§ Requirement: From the listing below, return every line with the string "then" in it.

+++

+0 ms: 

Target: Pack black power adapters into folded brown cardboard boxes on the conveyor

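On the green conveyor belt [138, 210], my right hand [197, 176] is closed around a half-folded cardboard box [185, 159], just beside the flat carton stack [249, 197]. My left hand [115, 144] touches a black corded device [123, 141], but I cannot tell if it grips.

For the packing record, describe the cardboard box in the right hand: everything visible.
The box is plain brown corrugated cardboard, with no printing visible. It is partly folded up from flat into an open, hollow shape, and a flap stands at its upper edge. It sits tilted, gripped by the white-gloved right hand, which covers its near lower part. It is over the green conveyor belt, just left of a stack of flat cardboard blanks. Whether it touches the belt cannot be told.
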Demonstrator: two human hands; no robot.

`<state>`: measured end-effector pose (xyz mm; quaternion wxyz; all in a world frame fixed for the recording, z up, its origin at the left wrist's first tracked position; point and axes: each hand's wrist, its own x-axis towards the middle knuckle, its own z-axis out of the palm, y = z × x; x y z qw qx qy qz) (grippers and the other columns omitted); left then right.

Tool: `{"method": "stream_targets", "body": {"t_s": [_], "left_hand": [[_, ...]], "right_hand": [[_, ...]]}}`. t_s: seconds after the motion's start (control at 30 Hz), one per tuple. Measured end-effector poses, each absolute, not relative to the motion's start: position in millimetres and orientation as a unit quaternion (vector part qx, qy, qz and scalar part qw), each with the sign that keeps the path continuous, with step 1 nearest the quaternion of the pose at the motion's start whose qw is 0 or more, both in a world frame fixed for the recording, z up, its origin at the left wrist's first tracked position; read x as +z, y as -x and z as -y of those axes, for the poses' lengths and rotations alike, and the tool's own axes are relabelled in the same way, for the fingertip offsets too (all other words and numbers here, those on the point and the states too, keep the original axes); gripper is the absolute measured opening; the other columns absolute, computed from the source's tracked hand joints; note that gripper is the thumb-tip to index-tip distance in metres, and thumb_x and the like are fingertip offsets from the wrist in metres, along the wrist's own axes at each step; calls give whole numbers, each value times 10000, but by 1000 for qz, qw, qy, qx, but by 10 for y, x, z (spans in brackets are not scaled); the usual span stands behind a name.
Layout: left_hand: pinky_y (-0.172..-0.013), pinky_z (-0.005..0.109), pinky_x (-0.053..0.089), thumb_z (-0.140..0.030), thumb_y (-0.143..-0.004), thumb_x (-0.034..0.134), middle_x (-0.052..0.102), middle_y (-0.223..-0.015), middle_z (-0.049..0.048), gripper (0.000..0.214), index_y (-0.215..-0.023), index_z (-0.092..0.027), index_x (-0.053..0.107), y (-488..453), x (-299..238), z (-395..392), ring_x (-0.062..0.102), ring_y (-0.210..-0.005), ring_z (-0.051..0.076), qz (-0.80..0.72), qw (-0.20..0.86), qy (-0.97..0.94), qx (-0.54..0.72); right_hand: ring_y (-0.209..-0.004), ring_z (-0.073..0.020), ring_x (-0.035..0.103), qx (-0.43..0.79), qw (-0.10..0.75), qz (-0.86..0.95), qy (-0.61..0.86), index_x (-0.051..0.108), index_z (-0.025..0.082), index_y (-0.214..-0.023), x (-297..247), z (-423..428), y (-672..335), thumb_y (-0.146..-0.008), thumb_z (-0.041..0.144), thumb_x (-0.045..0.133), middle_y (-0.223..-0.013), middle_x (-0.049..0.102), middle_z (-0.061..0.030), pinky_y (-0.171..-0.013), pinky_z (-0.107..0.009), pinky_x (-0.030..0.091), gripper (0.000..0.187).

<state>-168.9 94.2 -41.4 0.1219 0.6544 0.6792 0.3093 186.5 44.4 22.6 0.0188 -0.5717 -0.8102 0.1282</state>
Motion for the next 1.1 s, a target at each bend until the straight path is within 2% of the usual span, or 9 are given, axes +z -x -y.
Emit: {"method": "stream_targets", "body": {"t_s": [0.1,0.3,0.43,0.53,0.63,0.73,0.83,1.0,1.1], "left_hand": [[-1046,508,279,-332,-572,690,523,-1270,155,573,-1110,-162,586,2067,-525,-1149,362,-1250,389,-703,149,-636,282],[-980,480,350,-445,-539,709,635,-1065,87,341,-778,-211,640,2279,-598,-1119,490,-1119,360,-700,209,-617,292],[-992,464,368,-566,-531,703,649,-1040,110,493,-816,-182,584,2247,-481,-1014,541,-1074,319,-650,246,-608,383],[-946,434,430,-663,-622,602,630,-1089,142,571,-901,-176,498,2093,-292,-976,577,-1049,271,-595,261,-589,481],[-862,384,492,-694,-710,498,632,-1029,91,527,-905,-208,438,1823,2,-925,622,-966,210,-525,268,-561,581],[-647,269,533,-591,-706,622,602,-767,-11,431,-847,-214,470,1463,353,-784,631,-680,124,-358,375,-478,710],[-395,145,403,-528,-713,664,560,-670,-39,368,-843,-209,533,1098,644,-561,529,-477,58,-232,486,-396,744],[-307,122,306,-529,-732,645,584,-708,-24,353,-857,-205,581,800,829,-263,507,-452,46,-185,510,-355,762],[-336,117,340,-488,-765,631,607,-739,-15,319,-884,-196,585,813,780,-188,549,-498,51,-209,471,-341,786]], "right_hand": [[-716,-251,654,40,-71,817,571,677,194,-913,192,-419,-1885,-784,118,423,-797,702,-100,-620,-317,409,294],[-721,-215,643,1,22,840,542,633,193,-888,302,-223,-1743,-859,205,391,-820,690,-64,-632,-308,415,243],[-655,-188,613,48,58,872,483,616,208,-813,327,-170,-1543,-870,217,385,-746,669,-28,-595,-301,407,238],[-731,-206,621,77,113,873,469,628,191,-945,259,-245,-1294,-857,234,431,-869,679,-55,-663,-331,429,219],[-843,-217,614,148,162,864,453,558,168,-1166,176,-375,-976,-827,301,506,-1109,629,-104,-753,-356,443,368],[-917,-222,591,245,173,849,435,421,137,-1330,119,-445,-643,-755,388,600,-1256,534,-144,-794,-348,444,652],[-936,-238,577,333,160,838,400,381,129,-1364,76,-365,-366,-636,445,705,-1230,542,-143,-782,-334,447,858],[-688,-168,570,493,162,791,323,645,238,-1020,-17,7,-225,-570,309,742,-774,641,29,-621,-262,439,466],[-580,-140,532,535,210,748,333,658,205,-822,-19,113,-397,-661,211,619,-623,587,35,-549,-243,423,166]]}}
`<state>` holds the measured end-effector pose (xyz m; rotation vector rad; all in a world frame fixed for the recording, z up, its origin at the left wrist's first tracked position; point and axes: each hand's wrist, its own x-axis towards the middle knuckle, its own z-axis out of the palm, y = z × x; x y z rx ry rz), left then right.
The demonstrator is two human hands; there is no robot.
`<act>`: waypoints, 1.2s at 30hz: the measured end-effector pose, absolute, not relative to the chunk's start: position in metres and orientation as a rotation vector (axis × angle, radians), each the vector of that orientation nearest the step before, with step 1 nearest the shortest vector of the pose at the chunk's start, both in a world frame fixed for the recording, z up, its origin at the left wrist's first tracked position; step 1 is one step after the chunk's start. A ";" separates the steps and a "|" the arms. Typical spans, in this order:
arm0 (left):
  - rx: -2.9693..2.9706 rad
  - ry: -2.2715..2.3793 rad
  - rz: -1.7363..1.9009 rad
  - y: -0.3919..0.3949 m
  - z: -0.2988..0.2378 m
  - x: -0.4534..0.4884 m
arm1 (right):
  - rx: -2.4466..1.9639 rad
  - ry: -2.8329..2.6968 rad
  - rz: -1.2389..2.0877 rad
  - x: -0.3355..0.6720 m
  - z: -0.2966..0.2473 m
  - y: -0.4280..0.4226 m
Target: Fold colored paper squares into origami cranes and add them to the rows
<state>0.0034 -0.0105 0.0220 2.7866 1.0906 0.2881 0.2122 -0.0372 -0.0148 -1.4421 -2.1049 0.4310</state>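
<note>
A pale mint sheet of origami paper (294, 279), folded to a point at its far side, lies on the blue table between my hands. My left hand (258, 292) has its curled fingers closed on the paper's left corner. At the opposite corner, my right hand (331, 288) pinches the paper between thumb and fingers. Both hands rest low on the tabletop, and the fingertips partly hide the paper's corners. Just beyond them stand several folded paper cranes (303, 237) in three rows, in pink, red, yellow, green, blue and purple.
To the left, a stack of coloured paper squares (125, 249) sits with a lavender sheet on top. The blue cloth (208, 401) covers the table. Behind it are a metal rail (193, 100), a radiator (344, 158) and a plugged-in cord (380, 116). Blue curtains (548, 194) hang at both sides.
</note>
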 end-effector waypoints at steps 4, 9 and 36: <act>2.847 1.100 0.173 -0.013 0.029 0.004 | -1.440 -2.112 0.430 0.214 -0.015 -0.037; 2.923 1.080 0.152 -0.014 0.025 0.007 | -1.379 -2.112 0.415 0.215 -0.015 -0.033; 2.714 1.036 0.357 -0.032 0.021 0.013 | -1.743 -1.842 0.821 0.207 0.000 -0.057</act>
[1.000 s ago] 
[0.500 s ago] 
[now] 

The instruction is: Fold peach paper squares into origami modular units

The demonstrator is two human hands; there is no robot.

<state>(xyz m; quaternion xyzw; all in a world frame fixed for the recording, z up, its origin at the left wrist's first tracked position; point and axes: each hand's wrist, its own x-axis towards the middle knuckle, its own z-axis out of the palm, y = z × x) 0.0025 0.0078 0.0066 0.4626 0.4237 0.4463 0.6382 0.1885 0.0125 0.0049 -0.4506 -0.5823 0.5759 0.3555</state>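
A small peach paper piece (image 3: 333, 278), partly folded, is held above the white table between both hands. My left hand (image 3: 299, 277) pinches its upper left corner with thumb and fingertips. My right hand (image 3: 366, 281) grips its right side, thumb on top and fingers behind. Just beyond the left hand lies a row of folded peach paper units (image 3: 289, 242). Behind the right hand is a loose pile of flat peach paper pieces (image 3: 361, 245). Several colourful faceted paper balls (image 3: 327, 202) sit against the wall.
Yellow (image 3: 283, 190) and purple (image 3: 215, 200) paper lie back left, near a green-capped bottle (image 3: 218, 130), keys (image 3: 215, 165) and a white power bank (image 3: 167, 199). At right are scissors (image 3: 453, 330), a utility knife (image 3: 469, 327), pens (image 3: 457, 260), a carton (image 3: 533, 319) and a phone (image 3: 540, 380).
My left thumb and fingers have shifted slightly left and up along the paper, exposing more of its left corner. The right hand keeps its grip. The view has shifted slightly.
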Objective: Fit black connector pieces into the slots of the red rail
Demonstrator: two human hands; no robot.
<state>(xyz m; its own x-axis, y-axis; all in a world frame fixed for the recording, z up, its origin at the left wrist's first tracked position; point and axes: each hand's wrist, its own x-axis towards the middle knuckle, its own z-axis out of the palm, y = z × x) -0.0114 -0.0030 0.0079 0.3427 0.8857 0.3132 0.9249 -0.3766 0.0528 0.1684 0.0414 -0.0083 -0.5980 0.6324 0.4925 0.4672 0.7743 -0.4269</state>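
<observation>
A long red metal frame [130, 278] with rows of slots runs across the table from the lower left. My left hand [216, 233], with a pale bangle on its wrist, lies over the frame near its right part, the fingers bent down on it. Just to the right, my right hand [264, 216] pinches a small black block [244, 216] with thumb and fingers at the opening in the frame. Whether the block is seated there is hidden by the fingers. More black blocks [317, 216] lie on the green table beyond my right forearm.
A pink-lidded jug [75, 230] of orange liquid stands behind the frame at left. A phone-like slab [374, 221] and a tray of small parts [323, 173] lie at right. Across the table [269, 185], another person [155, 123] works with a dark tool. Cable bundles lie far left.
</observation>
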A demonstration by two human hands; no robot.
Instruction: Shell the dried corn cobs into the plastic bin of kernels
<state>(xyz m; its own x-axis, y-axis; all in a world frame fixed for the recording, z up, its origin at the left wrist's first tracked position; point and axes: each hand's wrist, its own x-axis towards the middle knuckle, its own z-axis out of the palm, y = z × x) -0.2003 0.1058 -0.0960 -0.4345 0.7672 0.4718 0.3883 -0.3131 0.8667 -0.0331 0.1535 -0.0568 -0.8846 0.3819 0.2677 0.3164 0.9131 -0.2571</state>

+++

§ Output for this task:
`<state>`: measured end-effector pose (xyz mm; quaternion wxyz; all in a world frame fixed for the recording, z up, its origin at the left wrist's first tracked position; point and axes: each hand's wrist, its own x-axis towards the middle knuckle, its own z-axis out of the palm, y = z × x; x y z qw qx qy qz) (grippers and the other columns omitted); left then right.
`<state>` holds the measured end-effector pose (xyz m; rotation vector rad; all in a world frame fixed for the recording, z up, its origin at the left wrist's first tracked position; point and axes: each hand's wrist, its own x-axis towards the middle knuckle, its own z-axis out of the palm, y = z × x; x y z rx ry rz), left then right.

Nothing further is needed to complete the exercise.